I'm scheduled to teach General Epistles this Fall: James, 1 and 2 Peter, and Jude. It was largely my fault that Hebrews was split off from these, which I never regret when teaching Hebrews, but almost always regret when teaching General Epistles. It is difficult for me to have so much time to spend in Jude, 2 Peter 2, 1 Peter 3. It comes out to almost a week a chapter.
In any case, I thought I might slip some verse by verse explanatory comment in preparation. Any suggestions for a commentary on James to use this year? Thus far I've used the NIV Application commentaries, Nystrom on James; McKnight on 1 Peter, Moo on 2 Peter and James. Perhaps this isn't the semester to try new things with the seminary starting.
Anyway, here are some explanatory notes on James 1:1. By the way, I think I'm going to go way out of order and look at Dunn's comments on James in his new volume Friday.

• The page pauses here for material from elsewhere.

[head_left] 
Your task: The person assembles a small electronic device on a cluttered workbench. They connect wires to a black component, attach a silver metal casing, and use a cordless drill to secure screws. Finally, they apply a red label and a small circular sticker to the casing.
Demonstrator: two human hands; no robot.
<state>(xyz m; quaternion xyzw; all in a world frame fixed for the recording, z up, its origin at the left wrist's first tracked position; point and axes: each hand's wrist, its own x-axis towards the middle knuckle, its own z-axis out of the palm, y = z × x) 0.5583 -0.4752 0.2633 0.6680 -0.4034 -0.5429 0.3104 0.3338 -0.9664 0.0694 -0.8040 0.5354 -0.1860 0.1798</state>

James, slave of God and of the Lord Jesus Christ, to the twelve tribes that are in the Diaspora, greetings.
This is a fairly standard ancient letter greeting, except for the more Pauline style expansion on who James is. It is possible that James (or the author if it is not James himself) knew of Paul's characteristic expansions in his greetings. We will later argue that James 2 is reacting to a simplified version of Paul's theology, so it is possible that James is following Paul's style. Paul only calls himself a slave in a letter opening in Philippians and Romans, but James 2 does parody a version of the theology of Romans.
The James of the greeting is almost certainly James, the brother of Jesus (e.g., Gal. 1:19). While we cannot preclude the possibility that he was a step-brother, perhaps even a cousin, we have no reason not to conclude that he was a younger brother of Jesus from Joseph and Mary. It is clear from Paul's writings that he was a central and powerful figure in the early church even within a few years of the resurrection. Paul indicates that he was an apostle before him (1 Cor. 15:7), and Galatians 2:12 shows that even Peter seemed to yield to him at times. By the time of his murder in AD62 by the high priest--in between Roman procurators--he seems to have been the undisputed leader of the Jerusalem churches (cf. Acts 21:18).
Some scholars consider James to be pseudonymous for various reasons. The most obvious would be the fact that it is written in fine and fluent Greek, to where we would probably need to say James had some help if he was in fact the author. The style does not seem to reflect an Aramaic speaker who has learned Greek as a second language. The way James seems to be responding to a simplified version of Paul's theology pushes the timeline close, for James died only a couple years after Paul was taken to Rome. Nevertheless, we have a window of a few years during which James could have written it.
We will keep an eye on both ways of reading James as we move through the epistle. It is probably appropriate to call it an epistle. An "epistle" is less situational than a "letter" and by nature addresses a more universal audience. Indeed, these letters at the end of the New Testament are sometimes called the "general" or "catholic" epistles for this very reason.
Evangelical scholars tend to reject the notion that James is pseudonymous. A pseudonymous writing is one written under the name of an authority figure from the past. We can debate whether the intent in such pseudonymous writings was always or ever to deceive. Certainly most conservative scholars reject pseudonymity because they cannot imagine the practice not involving deception. In theory, however, there is nothing about the letter of James itself that would have to be deceiving if its original audience clearly understood it to be a kind of "deposit" of James' teaching for the church.
James is written "to the twelve tribes that are in the Diaspora." The fact that James is in Greek fits with a message for those outside of Palestine, for whom Greek would be the language most in common. The first thought at the mention of the twelve tribes certainly goes to Israel, although it is more difficult to know whether only ethnic Jews are the intended audience or whether James figuratively means to include Gentile believers as well.
Given the picture of James we get from Paul's writings, as well as from Acts 21, it would be a little unexpected to hear James speak of the "twelve tribes of the Diaspora" and mean to include Gentiles. And James 2 speaks of the gathering of its audiences as a "synagogue" (2:2). Yet at the same time, there is little exclusively Jewish about James or distinctly Jewish in a concrete way. This is especially noticeable in its discussion of works in chapter 2. Paul's discussion of "works of law" is actually more Jewish in character than James'.
In the end, if the historical James is the author, we should probably think of James as a general letter to Diaspora Jews, one with which he has had significant help. If James is pseudonymous, we should perhaps think of it addressing all believers as a kind of deposit of James' essence and person to the church that remained.